Why does the network go unavailable periodically

I have a few devices (I think all Novostellar floods, but not all my Novostellar floods), that periodically go stupid (for want of another word).

I am using the native API, and they are on the network and associated, but they start giving errors about “network unavailable”. While they are doing that though, I can actually log in via the web at the regular address, on the same subnet as the HA server (which at that moment is working fine).

The following is a good example. While one was in this state, I went to the ESPHOME dashboard and told it to install the same firmware again (basically to force a reboot). It did. Notice how it goes from “not available” to accepting an upload from the same IP address. It’s as though the some aspect of the API is rejecting connections yet accepting for an OTA. As soon as it reboots it works fine for a day or so, but at some point is likely (say on a WIFI change of some sort) to go stupid again. As soon as the OTA finished it rebooted, reconnected to my browser, the API had connected and it was happy.

In the config I have “api” alone, no settings. wifi is a standard manual IP, nothing unusual. The board type is “generic-bk7231n-qfn32-tuya”, and I’m running esphome 2023.10.4. I have 28 esphome devices (not sure if that’s a lot or a few), and HA is running on a beefy HyperV server with plenty of horsepower, memory, etc.

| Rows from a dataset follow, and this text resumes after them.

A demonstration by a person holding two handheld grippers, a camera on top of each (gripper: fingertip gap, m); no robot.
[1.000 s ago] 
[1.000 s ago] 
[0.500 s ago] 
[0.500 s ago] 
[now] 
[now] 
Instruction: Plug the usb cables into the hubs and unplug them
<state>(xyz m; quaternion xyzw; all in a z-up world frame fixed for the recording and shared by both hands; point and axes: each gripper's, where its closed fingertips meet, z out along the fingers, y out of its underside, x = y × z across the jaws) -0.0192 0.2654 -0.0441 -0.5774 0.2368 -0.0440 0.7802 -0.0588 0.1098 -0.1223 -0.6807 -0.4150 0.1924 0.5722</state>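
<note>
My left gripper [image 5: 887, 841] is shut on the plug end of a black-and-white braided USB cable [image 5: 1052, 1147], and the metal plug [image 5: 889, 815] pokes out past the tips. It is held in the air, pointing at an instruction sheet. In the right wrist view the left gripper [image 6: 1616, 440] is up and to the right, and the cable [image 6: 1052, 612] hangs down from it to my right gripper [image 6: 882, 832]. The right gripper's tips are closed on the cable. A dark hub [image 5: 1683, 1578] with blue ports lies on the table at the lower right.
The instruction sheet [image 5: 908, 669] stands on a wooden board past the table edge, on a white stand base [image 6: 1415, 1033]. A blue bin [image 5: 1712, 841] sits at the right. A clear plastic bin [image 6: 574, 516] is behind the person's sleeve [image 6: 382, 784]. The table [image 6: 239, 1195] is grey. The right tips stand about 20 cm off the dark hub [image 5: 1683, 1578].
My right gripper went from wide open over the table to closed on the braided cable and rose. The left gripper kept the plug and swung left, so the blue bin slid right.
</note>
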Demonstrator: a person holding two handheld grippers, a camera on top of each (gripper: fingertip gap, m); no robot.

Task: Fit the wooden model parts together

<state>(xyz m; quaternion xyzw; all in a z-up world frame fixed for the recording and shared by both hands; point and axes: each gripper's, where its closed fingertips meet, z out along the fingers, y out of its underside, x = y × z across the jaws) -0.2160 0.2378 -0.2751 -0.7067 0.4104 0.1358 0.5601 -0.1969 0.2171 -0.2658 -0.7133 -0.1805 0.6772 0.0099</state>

Any thoughts where to look?

Next time I’ll try to get a wireshark capture, though I’m not exactly sure how to do that the way HA is virtualized inside the already virtualized HyperV container. Hoping someone has a suggestion where to start before I go down that rathole.

Linwood

Are you monitoring the WiFi signal strength?

sensor:
  - platform: wifi_signal
    name: ${friendly_name} WiFi Level
    id: ${friendly_name}_WiFi_level
    update_interval: 300s

Yes. Sorry, should have mentioned, it was -68dBm before it went nuts. After the upload it decided to change AP’s and was -77dBm, not sure why it opted to go for a worse one, but still should be viable.

But the fact that I could do an OTA upload literally at the same time it was refusing to connect to the API seems to say it is more than a signal strength issue. Something, not sure which side, was rejecting the connections. Notice there were 8 attempts shown above all in the same second, a loss of TCP connection or association would take a lot longer.

Is this a mesh network?

I have multiple AP’s with the same SSID different channels, but all are wired (the word “mesh” means different things to different people).

Is there some very small connection limit perhaps? I have the opposite problem right now with a different one, the API connection is up and fine and showing me a log, but if I try to go to the web server it fails with a “refused”. I sniffed that and indeed as soon as my PC sends a syn for the web TCP connection I get back and RST. The log file output shows clearly the web server component active and at the right port and address. It’s as though the web server either crashed and is not running or for other reasons is denying access. The only other thing I have running is sntp for time services and the API. That one’s signal is a nice strong -58dBm. It pings without missing. It just seems port 80 has been slammed shut.

I left that one (which is sitting right by my desk just getting prepped) in that condition overnight, nothing changed, the API and pings were still working, no disassociation or change, but the web server still refused to connect. I power cycled it, all back to normal. I’m assuming the web server is one process, the API responder is another process. This would seem to imply they may be crashing? Except the API process seemed to have been running enough that it logged – unless it’s a listener separately from the process that needs to own the API connection, and one was up (and logging) and the other crashed?

I’m not sure there is anything I can DO about it if that’s the case. Maybe something specific to this hardware not working well with the drivers esphome is using.

Depending on the complexity of your yaml the web server component might to be to heavy.

If you check the docs you see a warning regarding using esp8266 and the web server.

You could just recompile a funky node without web server component to see how it behaves.

Also the debug component might be useful to easily see heap memory etc. of your node (but not sure if the bk chips support that…)

And yes, web server, OTA, API are independent from each other while all depending on WIFI.